But here's a couple of pics of Scott in his new digs. I don't see a hint of regret or uncertainty on his face. All is right with the world. And, in a bit, I'll be just fine too.

Wednesday, March 25, 2009

Sunshine & Guacamole

Today is one of those gorgeous days that make you want to eat a breakfast of strawberries and Rice Krispies with sugar from the cutest bowl in your cupboard, sit in the sun tanning your legs, and then take a leisurely sunset stroll along the beach. Maybe even a frozen banana with the works, while wrapped in a big sweater against the cool evening air. Perfection in weather - that's what we had today.
But was today Saturday? No, no... of course not. So here I sit in my windowless cubicle, craving some sunshine after having just a brief kiss of warm at lunchtime. Retirement is looking mighty fine about now.
I have the day off tomorrow. It's a day filled with all of those annoying doctor appointments I've been putting off: mammogram, bone density - you know the type. But I should have plenty of time during the day to get some sun, and kind of rejuvenate. And, you know, basically do nothing, while doing all kinds of good for myself. Everyone deserves a day now and then to relax, think deep thoughts, lay in the sun while reading a good book (sunscreen slathered on!), and treating oneself to sunny day foods. I'm thinking guacamole, for starters. And anything lemony.
Do I sound like I don't have a care in the world? Think again. I have lots of 'em. That's why I want to have a little escape tomorrow (in between appointments designed to smash and prod) to build my strength, get my feisty back. Get me back. If you're tired and winter weary, come join me. I'll even share my guacamole, mmk?




Saturday, March 21, 2009

And Then the Dog Barfed...

Yesterday was one of those days you think about for awhile. I had taken the day off from work because I had some lab work I had to get done in the morning, and in the afternoon I was going to go to my Uncle Art's funeral service. I hadn't seen my Aunt Lucy and Uncle Art in way too many years, although they lived locally. Their kids (my cousins) all line up in age with my brothers and me, so we all went through school together starting - for me - in 6th grade. Fred was the cousin who was my age, and we landed in the same 6th grade class when I was just new to the area. We got teased unmercifully about being "Kissing Cousins" (remember - this was the 60's and kids were not all that clever or sophisticated...), but over the years we became good friends, and had lots of fun together.
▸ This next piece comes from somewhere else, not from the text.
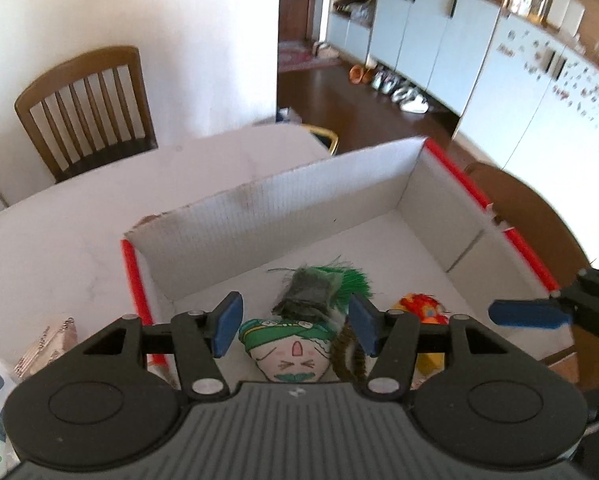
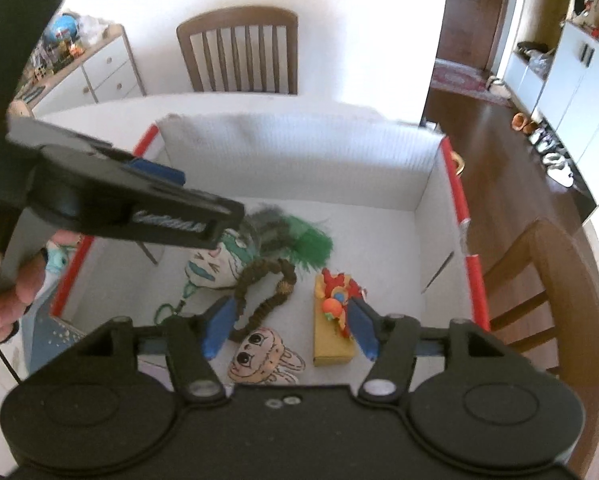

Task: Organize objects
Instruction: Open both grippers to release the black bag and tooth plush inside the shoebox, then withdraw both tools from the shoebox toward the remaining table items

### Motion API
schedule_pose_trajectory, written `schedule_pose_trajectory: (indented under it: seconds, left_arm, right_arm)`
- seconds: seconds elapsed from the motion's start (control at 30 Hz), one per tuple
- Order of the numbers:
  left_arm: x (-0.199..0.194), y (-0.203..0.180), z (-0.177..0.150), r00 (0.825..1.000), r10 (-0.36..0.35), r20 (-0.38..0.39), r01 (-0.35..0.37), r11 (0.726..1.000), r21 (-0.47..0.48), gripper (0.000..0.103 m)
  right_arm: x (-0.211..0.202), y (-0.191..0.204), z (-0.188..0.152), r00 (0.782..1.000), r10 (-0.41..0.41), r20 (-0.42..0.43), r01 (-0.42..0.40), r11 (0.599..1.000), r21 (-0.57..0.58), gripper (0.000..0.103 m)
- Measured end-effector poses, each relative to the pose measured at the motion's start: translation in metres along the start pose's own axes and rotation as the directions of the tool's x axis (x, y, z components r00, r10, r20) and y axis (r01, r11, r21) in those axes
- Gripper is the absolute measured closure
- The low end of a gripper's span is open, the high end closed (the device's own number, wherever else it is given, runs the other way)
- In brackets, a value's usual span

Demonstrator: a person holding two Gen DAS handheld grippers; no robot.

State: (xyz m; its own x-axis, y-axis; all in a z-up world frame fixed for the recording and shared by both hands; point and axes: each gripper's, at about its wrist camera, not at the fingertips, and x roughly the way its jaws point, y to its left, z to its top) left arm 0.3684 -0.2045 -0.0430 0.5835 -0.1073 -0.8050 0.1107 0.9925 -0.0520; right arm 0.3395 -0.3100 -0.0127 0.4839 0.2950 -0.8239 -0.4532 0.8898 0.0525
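White box w/ 2 face cushions, 1 yellow block.

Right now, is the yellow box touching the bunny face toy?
Apart. The right wrist view shows bare white box floor between the yellow box and the bunny face toy.

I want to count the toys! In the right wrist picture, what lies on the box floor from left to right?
White face-shaped plush with teal marks → brown braided cord loop → yellow rectangular block with a red and orange toy on top, all inside the white cardboard box with red edges.
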Motion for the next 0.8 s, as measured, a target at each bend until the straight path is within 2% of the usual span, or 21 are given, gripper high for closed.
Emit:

After high school we went our separate ways - me to BYU, him to USC and then USC med school. He's now a cardiologist in the LA area. I don't know how it happens that years go by without seeing people - especially when you're in the same family. You'd have to know my dad's family and the dynamics there (Lucy is his sister) - and even then I'm a little baffled by the disconnect. Whatever - it is what it is. My memories of Uncle Art are fuzzy, but fond. What that means is that I can't conjure up any specific memories, other than just a really good feeling when I think about him. I remember that I always liked being around him.
The service was beautiful - one of the nicest I've ever been to. My cousins took turns telling about their dad - funny, sweet things, all very poignant. Art was a good dad, and close to all of them. And Carrie's daughter sang - such a beautiful, sweet, clear voice. It brought tears to my eyes. I think Art was loving it - I know I would have if it were me. He has a lovely family.
There was a reception afterward, and we had a chance to visit with everyone. I'm so glad that I was able to reconnect with Fred after all these years. I am sadthat we hadn't been in contact for so long - I think I've really missed out on something nice. I was able to have a nice chat with Aunt Lucy, and I want to keep in closer touch this time around. That side of my family contains a lot of cousins that I don't know very well, and that's too bad. There was talk of a female cousins reunion later on, and I think I'd like to go to that. I never have before because I didn't know them well enough, but I won't let that stop me this time. I was also able to spend some time with Serena - one of my cousins from Utah - and that was a treat. She sat behind me during the service, and during the hymns she would sing in the most goegeous voice you can imagine. I want her to sit behind me in church all the time. We used to play together when we were kids, when we would go to Utah to visit my grandfather. It was wonderful to see her.
Along with the cousin reunion, I also saw a couple of people from high school that I literally haven't seen since 1971.
Again, great to visit and catch up. It always leaves me feeling bittersweet - that part of my life is so long ago and far away - but there are lots of good memories there to play with. So - I think the theme of the day is this: Stay Connected. Don't let another 15-20 years go by with no contact. Some of us could be dead, and that would be a shame.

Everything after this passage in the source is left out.